Standing next to the Finds Gone Astray exhibit cases this week, deputy museum director Leora Berry added that one of the most important missions of the museum is to preserve the region’s heritage for posterity.
“What we display in this institute is not only connected to us; it’s a responsibility to display them to future generations,” said Berry.
Among the more interesting items on display are found in the case reserved for items whose origins are beyond the State of Israel.
In a partitioned, dimly lit section of the case are six beautifully crafted incantation bowls, three in Jewish Aramaic and three with Syriac and Mandaic inscriptions, which are likely from Babylon/Iraq and date to circa 5th-7th century CE. With illustrations including a human face and what appears to be a chicken, they are examples from the 30 which were confiscated some 15-20 years ago at the Allenby Bridge crossing with the cooperation of the Jordanian security forces.
The bowls were inscribed with text written in a spiral and buried upside down under private dwellings’ doorposts, said exhibit curator Ori Meiri. Deputy directory Berry laughed that the spiral it was perhaps a way to trap the demons.
According to an essay written by epigraphist Haggai Misgav, who studied the Jewish Aramaic bowls, “Magic was a shared cultural platform for all inhabitants of this region.

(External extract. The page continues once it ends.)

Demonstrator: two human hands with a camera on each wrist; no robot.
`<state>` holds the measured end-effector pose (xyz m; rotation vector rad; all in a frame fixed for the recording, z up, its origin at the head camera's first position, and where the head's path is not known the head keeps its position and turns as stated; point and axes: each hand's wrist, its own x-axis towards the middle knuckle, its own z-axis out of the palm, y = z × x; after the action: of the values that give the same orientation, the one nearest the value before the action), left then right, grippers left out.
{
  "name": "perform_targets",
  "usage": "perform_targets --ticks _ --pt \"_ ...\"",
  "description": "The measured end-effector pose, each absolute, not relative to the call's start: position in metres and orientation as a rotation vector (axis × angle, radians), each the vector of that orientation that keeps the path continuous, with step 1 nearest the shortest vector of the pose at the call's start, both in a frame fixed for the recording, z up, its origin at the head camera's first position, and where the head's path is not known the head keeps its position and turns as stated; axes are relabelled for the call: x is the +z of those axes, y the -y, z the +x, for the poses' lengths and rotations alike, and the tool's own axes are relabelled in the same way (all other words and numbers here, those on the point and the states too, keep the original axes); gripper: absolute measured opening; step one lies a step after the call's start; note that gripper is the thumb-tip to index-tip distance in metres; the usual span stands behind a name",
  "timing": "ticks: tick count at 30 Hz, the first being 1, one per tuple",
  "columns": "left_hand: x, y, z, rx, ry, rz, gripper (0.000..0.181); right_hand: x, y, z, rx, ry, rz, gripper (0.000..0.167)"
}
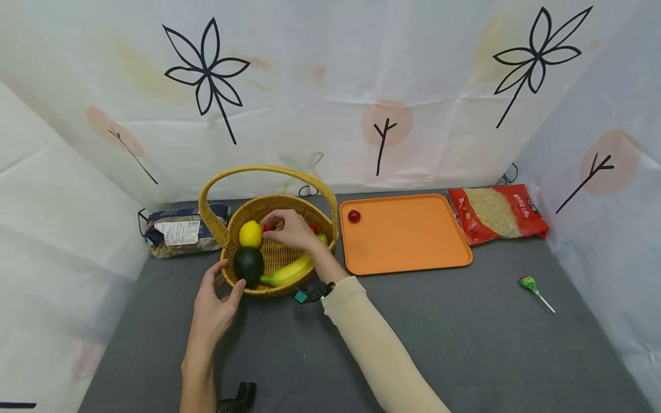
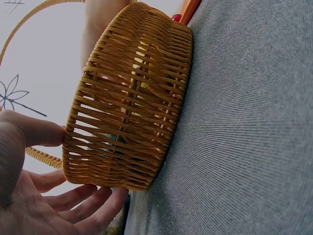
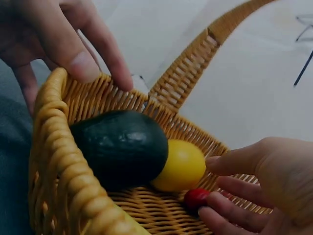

Bowls used by Jews, Christians and pagans were alike not only in the design of the text and the way it was used, but also the magical formulas and names of angels and demons mentioned.”
One of the bowls in the exhibit is filled with repeated nonsense words, he writes, while another invokes the foundational “Hear O Israel” prayer.
In the case of the example on display, “The names of the bowls’ clients also vary widely and most of them do not seem to be Jewish. Just as the magicians who were the authors drew on a variety of sources of magical knowledge, so their clients did not seem to care whether the magic spells were written by Jews or non-Jews as long as the incantation proved reliable,” writes Misgav.
By far the most striking part of the Finds Gone Astray exhibit is a series of seven figurines that are several thousand years old and thought to have come from Syria. Several of the elongated, thin figures are clutching at breasts. The most unusual has two gender-bending heads: one bears a crown and another, which has breast and a small beard.
According to independent scholar and television producer Rick Hauser, “The style of manufacture dates to the last centuries of the second millennium BCE and is easily recognizable, as if certain of the exemplars were struck from the same mold, even though they are hand-formed.”
Hauser, far from discounting the figurines and other antiquities because they lack provenance, is the author of a new typology for classifying previously unidentifiable artifacts. In the Finds Gone Astray publication, he writes that after detailed analysis, they can be “rightfully set in the company of similar objects for which a find-spot is known.” He continues, “Perhaps all such objects whose place of origin is in question should be studied and described in diagnostic detail as if they had been excavated with archaeological rigor.”
And that is exactly the point of the exhibit and publication: To illuminate formerly neglected items, despite their lack of “pure” origins.
While the exhibit is projected to end in the summer, the publication preserves the items and offers an accessible record for the public. According to the editor of the volume, Dalit Regev, “This book provides a glance at an abundant variety of items that would otherwise have been lost, and which, without publication, were doomed to be hidden from research.”